Guardate cosa succede nel panorama culturale italiano contemporaneo. La Giornata del Contemporaneo 2024, organizzata da AMACI con il sostegno del Ministero della Cultura, ha coinvolto centinaia di istituzioni per “far emergere la rete dei soggetti e delle realtà che promuovono l’arte dei nostri giorni”. Sembra solo una manifestazione culturale, vero? In realtà è esattamente quello che Gramsci intendeva quando parlava di “lavoro culturale”: creare una rete di significati condivisi che orienti il modo di vedere il mondo.
Non fraintendetemi: non sto suggerendo complotti o manipolazioni. Sto semplicemente osservando che ogni società ha bisogno di costruire un immaginario comune per funzionare. Il punto è capire come questo processo avviene e chi ne ha il controllo. Ritornando a Gramsci egli scriveva, “Ci può e ci deve essere una ‘egemonia politica’ anche prima della andata al Governo e non bisogna contare solo sul potere e sulla forza materiale che esso dà per esercitare la direzione o egemonia politica“.
Il problema nasce quando questo dialogo tra politica e cultura si interrompe o diventa unidirezionale. Un corso di Letteratura Italiana Contemporanea all’Università di Bologna descrive l’Italia come “un paese divenuto in maggioranza fieramente qualunquista e perciò nemico della politica, della cultura, dell’impegno”. È una diagnosi preoccupante che dovrebbe farci riflettere: cosa succede quando una società smette di credere nel valore trasformativo della cultura?
La risposta la troviamo guardandoci intorno: polarizzazione, semplificazione estrema, perdita di capacità critica. Quando il dialogo si spezza, restano solo slogan e contrapposizioni sterili. Ed è proprio qui che l’insegnamento di Gramsci diventa prezioso: ci ricorda che la cultura non è un lusso per privilegiati, ma lo spazio dove si decide il futuro di una società.
Bibliografia e sitografia: strumenti per approfondire
- Quando ho iniziato a esplorare questi temi, mi sono reso conto che Gramsci non si può evitare.

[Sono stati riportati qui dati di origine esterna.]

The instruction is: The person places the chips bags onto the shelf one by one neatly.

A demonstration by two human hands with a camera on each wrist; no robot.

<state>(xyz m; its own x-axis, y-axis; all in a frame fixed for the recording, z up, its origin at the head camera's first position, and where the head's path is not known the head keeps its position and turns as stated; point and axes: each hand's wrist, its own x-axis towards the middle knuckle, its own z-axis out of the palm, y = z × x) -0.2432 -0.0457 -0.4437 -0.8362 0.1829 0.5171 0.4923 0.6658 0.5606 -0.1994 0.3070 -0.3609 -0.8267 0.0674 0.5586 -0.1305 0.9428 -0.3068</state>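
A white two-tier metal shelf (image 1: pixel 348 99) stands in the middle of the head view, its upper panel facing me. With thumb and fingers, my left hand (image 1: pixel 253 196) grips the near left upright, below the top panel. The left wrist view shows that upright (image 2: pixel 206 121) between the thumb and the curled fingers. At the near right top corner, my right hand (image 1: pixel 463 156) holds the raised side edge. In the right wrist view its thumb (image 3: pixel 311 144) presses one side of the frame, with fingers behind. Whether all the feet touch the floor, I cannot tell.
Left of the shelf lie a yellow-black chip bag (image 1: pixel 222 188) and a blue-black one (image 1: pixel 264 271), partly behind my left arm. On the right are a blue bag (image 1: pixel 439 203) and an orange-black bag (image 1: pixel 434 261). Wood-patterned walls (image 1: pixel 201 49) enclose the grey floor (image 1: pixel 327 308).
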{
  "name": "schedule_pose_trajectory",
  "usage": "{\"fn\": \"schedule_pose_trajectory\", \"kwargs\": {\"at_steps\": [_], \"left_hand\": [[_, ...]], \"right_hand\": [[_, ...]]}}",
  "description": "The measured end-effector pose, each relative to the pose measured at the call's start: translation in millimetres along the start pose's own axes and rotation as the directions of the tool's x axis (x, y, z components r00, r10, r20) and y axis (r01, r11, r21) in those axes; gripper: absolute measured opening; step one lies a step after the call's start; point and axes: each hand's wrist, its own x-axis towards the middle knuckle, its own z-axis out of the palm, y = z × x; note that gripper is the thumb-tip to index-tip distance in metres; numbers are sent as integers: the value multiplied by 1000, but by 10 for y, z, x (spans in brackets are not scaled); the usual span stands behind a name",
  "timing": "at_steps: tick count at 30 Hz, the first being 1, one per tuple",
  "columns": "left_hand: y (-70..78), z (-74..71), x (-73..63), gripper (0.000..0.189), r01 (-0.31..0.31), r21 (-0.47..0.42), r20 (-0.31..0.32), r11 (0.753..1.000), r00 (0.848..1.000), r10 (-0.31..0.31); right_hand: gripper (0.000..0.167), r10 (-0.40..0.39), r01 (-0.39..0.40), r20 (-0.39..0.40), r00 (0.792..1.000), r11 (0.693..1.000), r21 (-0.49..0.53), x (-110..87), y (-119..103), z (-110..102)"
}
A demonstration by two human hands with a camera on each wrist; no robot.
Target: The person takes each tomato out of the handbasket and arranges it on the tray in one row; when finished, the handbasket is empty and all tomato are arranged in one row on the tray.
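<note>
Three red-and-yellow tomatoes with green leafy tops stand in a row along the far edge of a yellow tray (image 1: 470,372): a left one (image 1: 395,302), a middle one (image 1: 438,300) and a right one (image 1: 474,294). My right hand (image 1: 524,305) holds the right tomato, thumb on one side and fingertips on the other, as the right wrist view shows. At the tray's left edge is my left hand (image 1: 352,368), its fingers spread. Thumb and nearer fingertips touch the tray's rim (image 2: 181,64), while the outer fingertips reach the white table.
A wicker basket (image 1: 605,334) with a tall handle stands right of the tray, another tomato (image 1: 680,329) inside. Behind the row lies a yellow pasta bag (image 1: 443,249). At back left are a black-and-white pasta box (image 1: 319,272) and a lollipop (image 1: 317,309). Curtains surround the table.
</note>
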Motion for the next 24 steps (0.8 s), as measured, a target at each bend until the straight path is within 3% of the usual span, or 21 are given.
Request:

I suoi Quaderni del carcere restano il punto di partenza obbligatorio, anche se ammetto che sono impegnativi. Trentadue quaderni scritti a mano in prigione, più di tremila pagine che spaziano dalla filosofia alla linguistica. Se vi sembrano troppo, iniziate con L’egemonia culturale (Historica Edizioni), una raccolta dei passaggi più significativi su questo tema specifico.
- Per capire come queste idee si applicano oggi, ho trovato interessante Gramsci è vivo di Alessandro Giuli. L’autore, attuale ministro della Cultura, sostiene che le intuizioni gramsciane possono essere utili al di là delle divisioni ideologiche tradizionali. Un libro che fa discutere, ma proprio per questo vale la pena leggerlo.
- Chi volesse invece un’introduzione più generale alla scienza politica, consiglio Politica. Un’introduzione di Damiano Palano (Morcelliana, 2024). Palano ha il dono di spiegare concetti complessi partendo dalle domande più semplici, senza mai risultare semplicistico.
- Tra i siti che ho consultato, quello del corso di Pensiero Politico Contemporaneo dell’Università di Bologna offre una prospettiva aggiornata su come questi temi vengano affrontati nelle aule universitarie di oggi: https://www.unibo.it/it/studiare/insegnamenti-competenze-trasversali-moocs/insegnamenti/insegnamento/2024/483742
- La piattaforma di AMACI sulla Giornata del Contemporaneo mostra invece come le istituzioni culturali italiane cerchino di mettere in pratica quel “lavoro culturale” di cui parlava Gramsci, creando reti di significati condivisi attraverso l’arte contemporanea.
- Ho scelto queste fonti perché offrono prospettive diverse ma complementari: la teoria gramsciana originale, le sue applicazioni contemporanee, e gli esempi concreti di come cultura e politica continuino a dialogare nella nostra epoca. Il filo conduttore è la convinzione che questo dialogo non sia un lusso per intellettuali, ma una necessità per chiunque voglia comprendere il mondo in cui viviamo.